Accerchiato e massacrato di botte dal branco davanti al kebab di via Bartolo nel centro di Perugia. È quanto accaduto a un giovane di 16 anni che ha ottenuto dal giudice Piercarlo Frabotta una provvisionale risarcitoria immediatamente esecutiva di 4.500 euro. Solo due dei suoi presunti aggressori, però, per quei fatti avvenuti durante la notte del 14 maggio 2017, erano stati identificati: uno è stato prosciolto in udienza preliminare, l’altro – un greco di 29 anni – è stato condannato a un anno di carcere (pena sospesa) per lesioni aggravate.

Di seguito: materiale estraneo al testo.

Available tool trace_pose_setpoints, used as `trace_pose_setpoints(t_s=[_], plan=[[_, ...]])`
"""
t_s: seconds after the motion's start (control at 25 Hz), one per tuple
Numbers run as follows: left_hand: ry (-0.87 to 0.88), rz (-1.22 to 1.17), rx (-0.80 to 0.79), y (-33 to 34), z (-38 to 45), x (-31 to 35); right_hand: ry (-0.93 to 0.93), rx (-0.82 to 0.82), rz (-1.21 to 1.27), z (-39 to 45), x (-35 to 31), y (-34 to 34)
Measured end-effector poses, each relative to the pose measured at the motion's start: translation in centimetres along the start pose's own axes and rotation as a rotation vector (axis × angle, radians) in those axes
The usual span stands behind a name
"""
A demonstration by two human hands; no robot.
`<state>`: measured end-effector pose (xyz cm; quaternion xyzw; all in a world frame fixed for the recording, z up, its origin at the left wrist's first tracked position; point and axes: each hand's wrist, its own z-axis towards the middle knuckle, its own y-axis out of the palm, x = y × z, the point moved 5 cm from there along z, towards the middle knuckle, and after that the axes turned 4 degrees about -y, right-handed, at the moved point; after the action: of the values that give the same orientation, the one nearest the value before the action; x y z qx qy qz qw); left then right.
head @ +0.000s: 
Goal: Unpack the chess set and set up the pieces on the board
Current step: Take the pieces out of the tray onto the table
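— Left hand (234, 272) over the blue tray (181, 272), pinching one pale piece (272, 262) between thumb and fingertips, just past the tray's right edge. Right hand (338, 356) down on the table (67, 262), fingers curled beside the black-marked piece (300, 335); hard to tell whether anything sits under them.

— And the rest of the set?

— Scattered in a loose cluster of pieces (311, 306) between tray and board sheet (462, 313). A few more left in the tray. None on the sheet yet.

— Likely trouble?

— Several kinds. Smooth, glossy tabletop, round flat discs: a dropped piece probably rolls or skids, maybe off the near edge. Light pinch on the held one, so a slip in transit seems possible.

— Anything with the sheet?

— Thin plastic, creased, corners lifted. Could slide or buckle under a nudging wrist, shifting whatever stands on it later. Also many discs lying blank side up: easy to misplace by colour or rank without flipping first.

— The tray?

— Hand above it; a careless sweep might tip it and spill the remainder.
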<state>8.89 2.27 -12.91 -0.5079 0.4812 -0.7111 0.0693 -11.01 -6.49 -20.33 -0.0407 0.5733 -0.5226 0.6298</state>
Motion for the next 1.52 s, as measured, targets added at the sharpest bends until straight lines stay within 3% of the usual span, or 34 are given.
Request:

La persona offesa, assistita dall’avvocato Chiara Casaglia, preso a pugni e a calci anche quando si trovava a terra, aveva riportato ferite per 40 giorni. Probabilmente a innescare la lite era stata una parola di troppo. Secondo la ricostruzione della Procura della Repubblica il greco «dopo aver sfiorato un pugno al volto del 16enne, determinandone la caduta a terra, insieme ad altri soggetti rimasti non identificati, lo accerchiava per poi sferrare contro di lui calci tali da cagionargli lesioni personali consistite in ‘contusione non commotiva del volto, escoriazione regione frontale, abrasione labbro inferiore, ecchimosi del mento, contusione abrasa al gomito destro, contusione alla gamba destra, trauma distorsivo alla caviglia sinistra’».